WORK ORDER:
Lines below starting with the line with "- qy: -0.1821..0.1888" and going on through the line with "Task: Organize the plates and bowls" must be output exactly; the rest of the records must be left out.
--- PROVIDED DATA ---
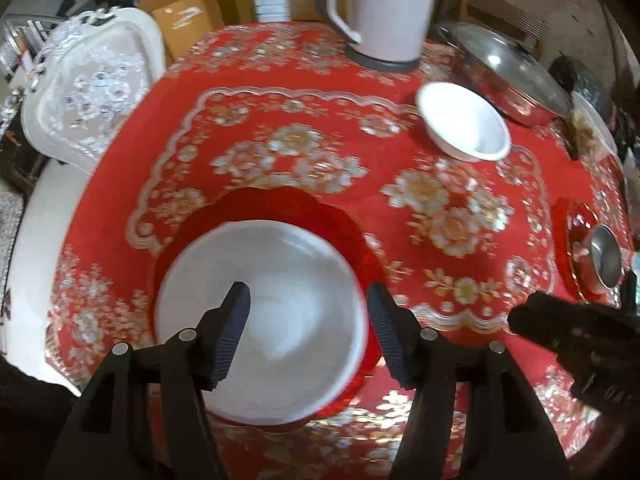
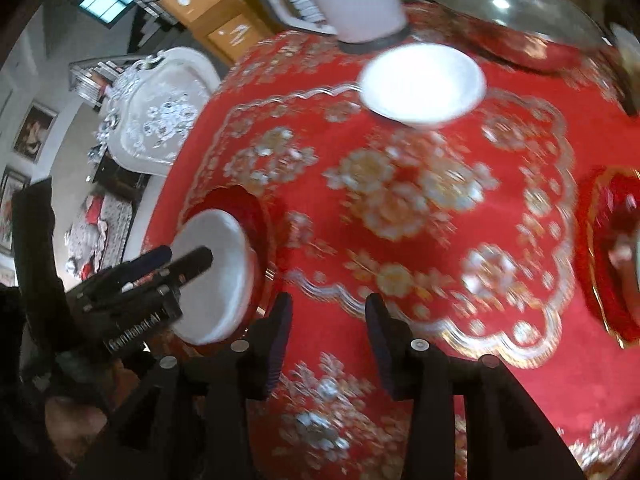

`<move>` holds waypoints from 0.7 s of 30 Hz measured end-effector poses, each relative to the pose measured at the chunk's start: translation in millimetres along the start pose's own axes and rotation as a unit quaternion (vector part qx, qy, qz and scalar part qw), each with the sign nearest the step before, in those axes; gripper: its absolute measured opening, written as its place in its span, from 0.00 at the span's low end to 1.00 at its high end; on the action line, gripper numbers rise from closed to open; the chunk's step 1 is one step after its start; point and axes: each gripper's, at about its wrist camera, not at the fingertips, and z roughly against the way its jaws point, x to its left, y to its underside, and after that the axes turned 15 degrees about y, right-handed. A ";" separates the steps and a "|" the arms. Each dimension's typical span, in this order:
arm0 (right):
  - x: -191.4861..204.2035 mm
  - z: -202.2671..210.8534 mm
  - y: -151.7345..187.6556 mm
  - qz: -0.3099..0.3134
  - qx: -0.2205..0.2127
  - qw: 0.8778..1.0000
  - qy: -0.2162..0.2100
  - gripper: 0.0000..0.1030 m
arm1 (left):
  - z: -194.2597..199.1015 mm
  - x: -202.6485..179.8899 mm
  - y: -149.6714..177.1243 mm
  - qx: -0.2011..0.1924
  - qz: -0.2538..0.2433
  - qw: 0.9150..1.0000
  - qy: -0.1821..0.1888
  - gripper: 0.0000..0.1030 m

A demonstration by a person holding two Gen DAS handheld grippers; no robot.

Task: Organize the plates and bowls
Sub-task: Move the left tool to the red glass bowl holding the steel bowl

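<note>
Left gripper (image 1: 308, 308) jaws wide, straddling white bowl (image 1: 276, 280) rim, contact unclear | right gripper (image 2: 328, 320) parted, empty

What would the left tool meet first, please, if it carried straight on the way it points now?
Most likely the white bowl sitting on the red plate. The left tool is open, with its fingers over the bowl's right half; how far above the bowl it sits is unclear.

We see a red tablecloth (image 1: 320, 80) with shiny gold and silver flower print. The white bowl (image 1: 260, 320) looks smooth and matt; its red plate (image 1: 348, 224) is glossy, like glass. The pot lid (image 1: 508, 68) is polished metal. The left gripper (image 1: 308, 328) has matt black plastic fingers with ribbed pads (image 1: 234, 336).
</note>
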 end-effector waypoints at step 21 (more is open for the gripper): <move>-178.0 15.8 74.7 -0.195 0.012 0.979 0.061 0.41 | -63.5 -149.8 -7.3 0.061 -0.112 0.988 0.092 0.60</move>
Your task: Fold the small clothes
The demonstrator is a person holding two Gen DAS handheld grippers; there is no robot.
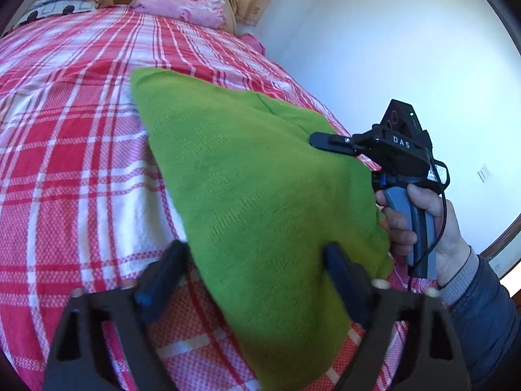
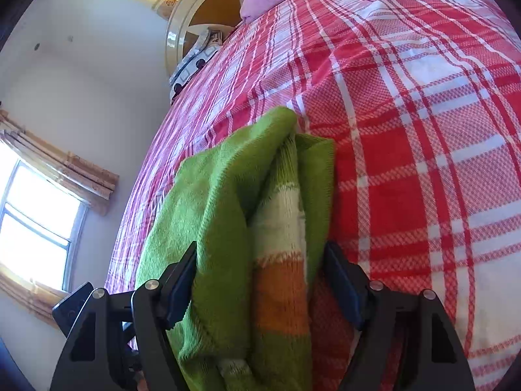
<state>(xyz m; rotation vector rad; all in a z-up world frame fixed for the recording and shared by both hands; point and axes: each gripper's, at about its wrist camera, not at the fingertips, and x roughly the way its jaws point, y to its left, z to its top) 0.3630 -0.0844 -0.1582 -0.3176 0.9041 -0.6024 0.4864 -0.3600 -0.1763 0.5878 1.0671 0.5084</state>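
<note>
Bed (image 1: 65, 137) with a red and white checked cover fills most of both views, with a pink bundle (image 1: 185, 6) and a patterned pillow (image 1: 58, 5) up by the headboard. Over the near part of the bed hangs the green knitted garment (image 1: 247, 189), lifted off the cover and stretched between the two tools; its far corner looks to reach the cover or come close to it.

The right hand-held gripper (image 1: 317, 138) pinches the garment's far edge, with the person's hand (image 1: 420, 224) round the handle. From its own camera, bunched green cloth with white and orange stripes sits squeezed between the two fingers, so it is grasping the garment. The left hand-held gripper (image 1: 257, 260) has the cloth running between its fingers, which stand fairly wide; I cannot tell whether it is clamped on the cloth or merely behind it.

The step in hand seems to be carrying the cloth over for a fold. To do it well, keep both held corners level and the edge taut, lower the garment flat onto the bed, line edge to edge, and let go only once it lies smooth.
</note>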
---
WRITTEN SOLUTION:
  - qy: -0.1821..0.1888
  - gripper: 0.0000..0.1030 m

A demonstration by a person holding two Gen DAS handheld grippers; no robot.

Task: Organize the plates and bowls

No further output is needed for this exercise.